Source data:
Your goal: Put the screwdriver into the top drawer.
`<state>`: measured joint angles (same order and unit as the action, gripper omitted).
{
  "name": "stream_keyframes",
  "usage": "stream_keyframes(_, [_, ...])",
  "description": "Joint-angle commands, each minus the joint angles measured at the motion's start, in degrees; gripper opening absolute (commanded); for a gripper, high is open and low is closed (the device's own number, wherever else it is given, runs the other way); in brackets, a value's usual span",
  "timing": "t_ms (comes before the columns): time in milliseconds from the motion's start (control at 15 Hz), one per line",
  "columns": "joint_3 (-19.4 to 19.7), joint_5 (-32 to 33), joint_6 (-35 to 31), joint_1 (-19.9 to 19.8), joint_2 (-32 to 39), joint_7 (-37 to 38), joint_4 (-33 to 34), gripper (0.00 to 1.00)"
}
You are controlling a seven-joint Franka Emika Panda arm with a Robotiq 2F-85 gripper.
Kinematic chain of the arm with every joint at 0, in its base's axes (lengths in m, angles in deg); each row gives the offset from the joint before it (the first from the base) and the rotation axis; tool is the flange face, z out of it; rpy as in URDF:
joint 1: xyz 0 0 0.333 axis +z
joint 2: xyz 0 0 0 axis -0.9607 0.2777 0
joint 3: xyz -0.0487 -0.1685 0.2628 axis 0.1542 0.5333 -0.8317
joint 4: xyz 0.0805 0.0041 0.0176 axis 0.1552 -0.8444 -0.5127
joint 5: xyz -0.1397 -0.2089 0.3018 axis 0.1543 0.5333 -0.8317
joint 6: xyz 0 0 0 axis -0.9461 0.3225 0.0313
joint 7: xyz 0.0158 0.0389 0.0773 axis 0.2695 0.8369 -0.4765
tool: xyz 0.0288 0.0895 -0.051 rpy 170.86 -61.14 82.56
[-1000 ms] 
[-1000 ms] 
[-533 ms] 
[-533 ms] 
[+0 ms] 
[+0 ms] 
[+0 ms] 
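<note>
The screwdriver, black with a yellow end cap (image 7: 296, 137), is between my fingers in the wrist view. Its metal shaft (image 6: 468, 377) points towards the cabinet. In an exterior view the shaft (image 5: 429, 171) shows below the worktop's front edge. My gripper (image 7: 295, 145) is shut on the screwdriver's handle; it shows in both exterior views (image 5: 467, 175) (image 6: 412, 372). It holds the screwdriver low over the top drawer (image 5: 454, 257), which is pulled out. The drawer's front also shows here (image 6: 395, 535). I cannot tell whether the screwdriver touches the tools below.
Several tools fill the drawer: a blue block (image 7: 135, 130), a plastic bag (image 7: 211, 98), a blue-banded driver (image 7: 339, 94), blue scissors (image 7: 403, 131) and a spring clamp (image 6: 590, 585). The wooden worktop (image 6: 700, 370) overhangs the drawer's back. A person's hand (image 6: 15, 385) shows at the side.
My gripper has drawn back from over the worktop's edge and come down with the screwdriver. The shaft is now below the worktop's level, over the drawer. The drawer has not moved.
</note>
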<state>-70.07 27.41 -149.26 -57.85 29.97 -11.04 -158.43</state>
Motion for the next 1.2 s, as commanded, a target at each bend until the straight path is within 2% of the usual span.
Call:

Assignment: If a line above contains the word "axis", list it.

Output below:
Kinematic chain of the arm with every joint at 0, in its base's axes (lengths in m, angles in deg); each row gives the offset from the joint before it (the first from the base) and the rotation axis; tool is the flange face, z out of it; rpy as in URDF:
joint 1: xyz 0 0 0.333 axis +z
joint 2: xyz 0 0 0 axis -0.9607 0.2777 0
joint 3: xyz -0.0487 -0.1685 0.2628 axis 0.1542 0.5333 -0.8317
joint 4: xyz 0.0805 0.0041 0.0176 axis 0.1552 -0.8444 -0.5127
joint 5: xyz -0.1397 -0.2089 0.3018 axis 0.1543 0.5333 -0.8317
joint 6: xyz 0 0 0 axis -0.9461 0.3225 0.0313
joint 7: xyz 0.0158 0.0389 0.0773 axis 0.2695 0.8369 -0.4765

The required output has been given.